**Problem:**
Write out every line of the material as it stands, apart from the pictures.

**Recorded data:**
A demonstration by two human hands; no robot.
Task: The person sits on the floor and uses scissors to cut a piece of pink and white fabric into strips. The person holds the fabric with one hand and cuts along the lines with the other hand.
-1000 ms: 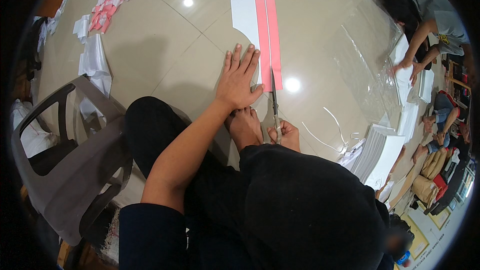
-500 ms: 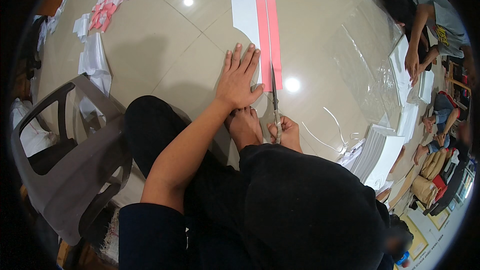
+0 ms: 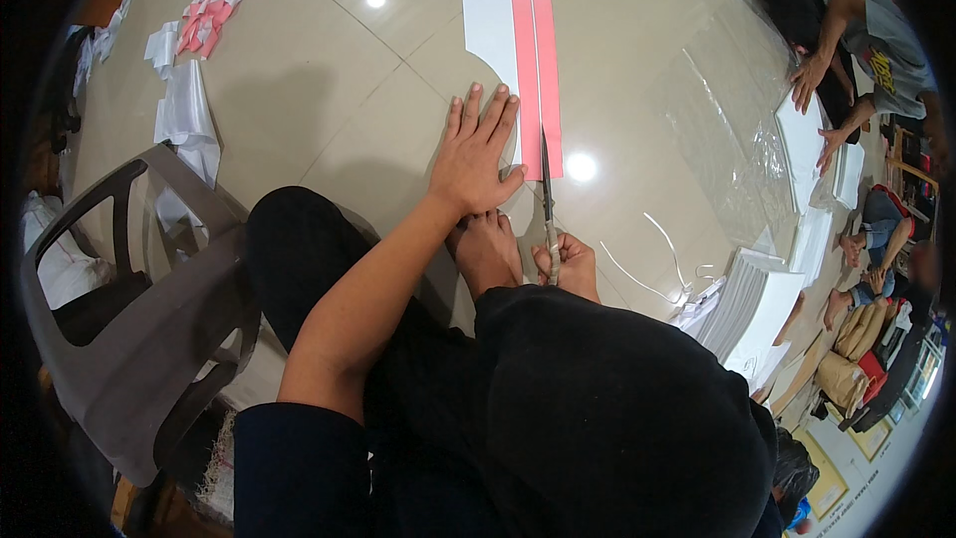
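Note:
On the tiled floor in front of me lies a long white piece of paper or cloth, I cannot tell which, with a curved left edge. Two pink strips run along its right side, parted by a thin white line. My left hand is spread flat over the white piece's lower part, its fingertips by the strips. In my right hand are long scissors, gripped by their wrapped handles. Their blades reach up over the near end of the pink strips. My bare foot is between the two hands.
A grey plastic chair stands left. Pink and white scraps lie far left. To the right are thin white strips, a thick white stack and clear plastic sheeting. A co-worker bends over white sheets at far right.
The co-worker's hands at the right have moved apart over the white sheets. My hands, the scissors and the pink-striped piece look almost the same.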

**Solved exercise:**
A demonstration by two human hands; no robot.
Task: The person sits on the floor and uses scissors to cut a piece of pink and white fabric into strips. The person holds the fabric with one hand and cuts along the lines with the other hand.
-1000 ms: 
-500 ms: 
+0 ms: 
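Note:
On the tiled floor in front of me lies a long white piece of paper or cloth, I cannot tell which, with a curved left edge. Two pink strips run along its right side, parted by a thin white line. My left hand is spread flat over the white piece's lower part, its fingertips by the strips. In my right hand are long scissors, gripped by their wrapped handles. Their blades reach up over the near end of the pink strips. My bare foot is between the two hands.
A grey plastic chair stands left. Pink and white scraps lie far left. To the right are thin white strips, a thick white stack and clear plastic sheeting. A co-worker bends over white sheets at far right.
The co-worker's hands at the right have moved apart over the white sheets. My hands, the scissors and the pink-striped piece look almost the same.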

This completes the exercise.